- _Goal of the exercise_
Every record shown here needs to be repeated exactly.

-------- Available data

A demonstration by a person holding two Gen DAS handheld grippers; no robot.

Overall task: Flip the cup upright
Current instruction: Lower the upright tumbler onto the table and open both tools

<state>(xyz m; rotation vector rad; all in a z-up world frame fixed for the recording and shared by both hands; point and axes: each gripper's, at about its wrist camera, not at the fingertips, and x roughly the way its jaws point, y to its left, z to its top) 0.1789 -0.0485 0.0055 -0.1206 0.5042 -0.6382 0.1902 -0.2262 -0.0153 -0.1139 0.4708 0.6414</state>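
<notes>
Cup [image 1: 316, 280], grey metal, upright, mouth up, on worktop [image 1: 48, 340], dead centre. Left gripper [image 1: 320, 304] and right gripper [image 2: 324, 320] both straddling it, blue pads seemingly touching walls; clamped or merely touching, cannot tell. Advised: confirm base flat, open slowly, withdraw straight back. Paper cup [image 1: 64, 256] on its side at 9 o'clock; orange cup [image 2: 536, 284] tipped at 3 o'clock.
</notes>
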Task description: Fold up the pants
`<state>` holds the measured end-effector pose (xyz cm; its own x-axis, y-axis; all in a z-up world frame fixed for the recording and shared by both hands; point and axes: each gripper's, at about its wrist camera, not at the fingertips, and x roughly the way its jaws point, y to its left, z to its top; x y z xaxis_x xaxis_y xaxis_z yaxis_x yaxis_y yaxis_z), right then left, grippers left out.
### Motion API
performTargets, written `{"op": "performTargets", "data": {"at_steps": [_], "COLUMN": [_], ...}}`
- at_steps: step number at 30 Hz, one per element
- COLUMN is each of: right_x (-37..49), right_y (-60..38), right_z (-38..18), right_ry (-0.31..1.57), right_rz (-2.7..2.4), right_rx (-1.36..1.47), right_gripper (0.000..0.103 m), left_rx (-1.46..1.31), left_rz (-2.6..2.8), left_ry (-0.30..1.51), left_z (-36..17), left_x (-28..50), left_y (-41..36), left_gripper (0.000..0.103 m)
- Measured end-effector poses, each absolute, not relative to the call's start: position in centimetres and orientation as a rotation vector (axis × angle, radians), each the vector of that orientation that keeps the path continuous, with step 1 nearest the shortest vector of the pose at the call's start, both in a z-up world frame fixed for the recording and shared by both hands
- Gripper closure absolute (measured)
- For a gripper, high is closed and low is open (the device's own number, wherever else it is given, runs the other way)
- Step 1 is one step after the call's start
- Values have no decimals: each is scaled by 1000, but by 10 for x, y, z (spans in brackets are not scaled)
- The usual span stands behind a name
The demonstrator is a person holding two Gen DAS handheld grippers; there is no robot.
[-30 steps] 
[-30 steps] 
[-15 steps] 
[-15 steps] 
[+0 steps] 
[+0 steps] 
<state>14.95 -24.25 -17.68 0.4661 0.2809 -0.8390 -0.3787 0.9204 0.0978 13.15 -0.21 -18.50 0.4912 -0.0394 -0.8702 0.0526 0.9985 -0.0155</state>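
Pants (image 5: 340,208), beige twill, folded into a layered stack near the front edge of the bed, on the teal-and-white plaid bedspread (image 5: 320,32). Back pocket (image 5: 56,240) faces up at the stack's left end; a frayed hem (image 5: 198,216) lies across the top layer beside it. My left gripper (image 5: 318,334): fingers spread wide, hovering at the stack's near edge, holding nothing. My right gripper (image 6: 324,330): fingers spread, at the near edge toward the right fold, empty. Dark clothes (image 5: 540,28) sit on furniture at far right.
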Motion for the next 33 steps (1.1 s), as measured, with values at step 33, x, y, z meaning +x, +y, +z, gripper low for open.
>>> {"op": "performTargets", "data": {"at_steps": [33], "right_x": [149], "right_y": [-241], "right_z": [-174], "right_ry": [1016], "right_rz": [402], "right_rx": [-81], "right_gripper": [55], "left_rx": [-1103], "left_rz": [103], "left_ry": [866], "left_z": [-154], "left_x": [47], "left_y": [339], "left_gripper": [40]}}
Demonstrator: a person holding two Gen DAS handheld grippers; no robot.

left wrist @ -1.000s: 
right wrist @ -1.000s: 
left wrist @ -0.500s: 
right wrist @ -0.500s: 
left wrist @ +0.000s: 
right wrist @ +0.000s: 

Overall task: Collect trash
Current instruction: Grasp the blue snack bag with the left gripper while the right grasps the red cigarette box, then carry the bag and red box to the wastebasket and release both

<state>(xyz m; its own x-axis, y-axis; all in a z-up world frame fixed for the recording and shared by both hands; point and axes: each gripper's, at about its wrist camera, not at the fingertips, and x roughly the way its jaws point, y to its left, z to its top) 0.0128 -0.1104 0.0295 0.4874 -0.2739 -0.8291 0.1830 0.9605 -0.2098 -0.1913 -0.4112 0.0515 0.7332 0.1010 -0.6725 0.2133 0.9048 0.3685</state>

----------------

- _Answer section_
A demonstration by a person holding two Gen DAS handheld grippers; no robot.

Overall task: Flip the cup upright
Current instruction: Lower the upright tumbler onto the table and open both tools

<state>(xyz m; rotation vector rad; all in a z-up world frame fixed for the recording and shared by both hands; point and axes: each gripper's, at about its wrist camera, not at the fingertips, and x roughly the way its jaws point, y to its left, z to its top) 0.1789 -0.0485 0.0055 -0.1206 0.5042 -0.6382 0.1902 -0.2262 -0.0153 -0.1139 0.4708 0.6414</state>
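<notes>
Cup [image 1: 316, 280], grey metal, upright, mouth up, on worktop [image 1: 48, 340], dead centre. Left gripper [image 1: 320, 304] and right gripper [image 2: 324, 320] both straddling it, blue pads seemingly touching walls; clamped or merely touching, cannot tell. Advised: confirm base flat, open slowly, withdraw straight back. Paper cup [image 1: 64, 256] on its side at 9 o'clock; orange cup [image 2: 536, 284] tipped at 3 o'clock.
</notes>
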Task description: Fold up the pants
`<state>` holds the measured end-effector pose (xyz cm; its own x-axis, y-axis; all in a z-up world frame fixed for the recording and shared by both hands; point and axes: each gripper's, at about its wrist camera, not at the fingertips, and x roughly the way its jaws point, y to its left, z to its top; x y z xaxis_x xaxis_y xaxis_z yaxis_x yaxis_y yaxis_z), right then left, grippers left out.
### Motion API
performTargets, written `{"op": "performTargets", "data": {"at_steps": [_], "COLUMN": [_], ...}}`
- at_steps: step number at 30 Hz, one per element
- COLUMN is each of: right_x (-37..49), right_y (-60..38), right_z (-38..18), right_ry (-0.31..1.57), right_rz (-2.7..2.4), right_rx (-1.36..1.47), right_gripper (0.000..0.103 m), left_rx (-1.46..1.31), left_rz (-2.6..2.8), left_ry (-0.30..1.51), left_z (-36..17), left_x (-28..50), left_y (-41..36), left_gripper (0.000..0.103 m)
- Measured end-effector poses, each absolute, not relative to the call's start: position in centimetres and orientation as a rotation vector (axis × angle, radians), each the vector of that orientation that keeps the path continuous, with step 1 nearest the shortest vector of the pose at the call's start, both in a z-up world frame fixed for the recording and shared by both hands
- Gripper closure absolute (measured)
- For a gripper, high is closed and low is open (the device's own number, wherever else it is given, runs the other way)
- Step 1 is one step after the call's start
- Values have no decimals: each is scaled by 1000, but by 10 for x, y, z (spans in brackets are not scaled)
- The usual span stands behind a name
The demonstrator is a person holding two Gen DAS handheld grippers; there is no robot.
[-30 steps] 
[-30 steps] 
[-15 steps] 
[-15 steps] 
[+0 steps] 
[+0 steps] 
<state>14.95 -24.25 -17.68 0.4661 0.2809 -0.8390 -0.3787 0.9204 0.0978 13.15 -0.21 -18.50 0.4912 -0.0394 -0.8702 0.0526 0.9985 -0.0155</state>
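Pants (image 5: 340,208), beige twill, folded into a layered stack near the front edge of the bed, on the teal-and-white plaid bedspread (image 5: 320,32). Back pocket (image 5: 56,240) faces up at the stack's left end; a frayed hem (image 5: 198,216) lies across the top layer beside it. My left gripper (image 5: 318,334): fingers spread wide, hovering at the stack's near edge, holding nothing. My right gripper (image 6: 324,330): fingers spread, at the near edge toward the right fold, empty. Dark clothes (image 5: 540,28) sit on furniture at far right.
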Motion for the next 33 steps (1.1 s), as measured, with values at step 33, x, y, z meaning +x, +y, +z, gripper low for open.
>>> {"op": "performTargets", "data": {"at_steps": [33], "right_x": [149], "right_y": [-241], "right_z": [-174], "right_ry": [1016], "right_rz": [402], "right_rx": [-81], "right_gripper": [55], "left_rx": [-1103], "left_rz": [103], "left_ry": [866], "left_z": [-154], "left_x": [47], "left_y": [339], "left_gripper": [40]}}
Demonstrator: a person holding two Gen DAS handheld grippers; no robot.

left wrist @ -1.000s: 
right wrist @ -1.000s: 
left wrist @ -0.500s: 
right wrist @ -0.500s: 
left wrist @ +0.000s: 
right wrist @ +0.000s: 

Overall task: Collect trash
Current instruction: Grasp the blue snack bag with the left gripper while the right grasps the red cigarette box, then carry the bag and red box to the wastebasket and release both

<state>(xyz m; its own x-axis, y-axis; all in a z-up world frame fixed for the recording and shared by both hands; point and axes: each gripper's, at about its wrist camera, not at the fingertips, and x roughly the way its jaws point, y to its left, z to its top) 0.0128 -0.1104 0.0295 0.4874 -0.2739 -0.8291 0.1830 0.9605 -0.2098 -0.1913 -0.4112 0.0515 0.7332 0.1010 -0.6725 0.2133 0.9048 0.3685</state>

The response has been given in full.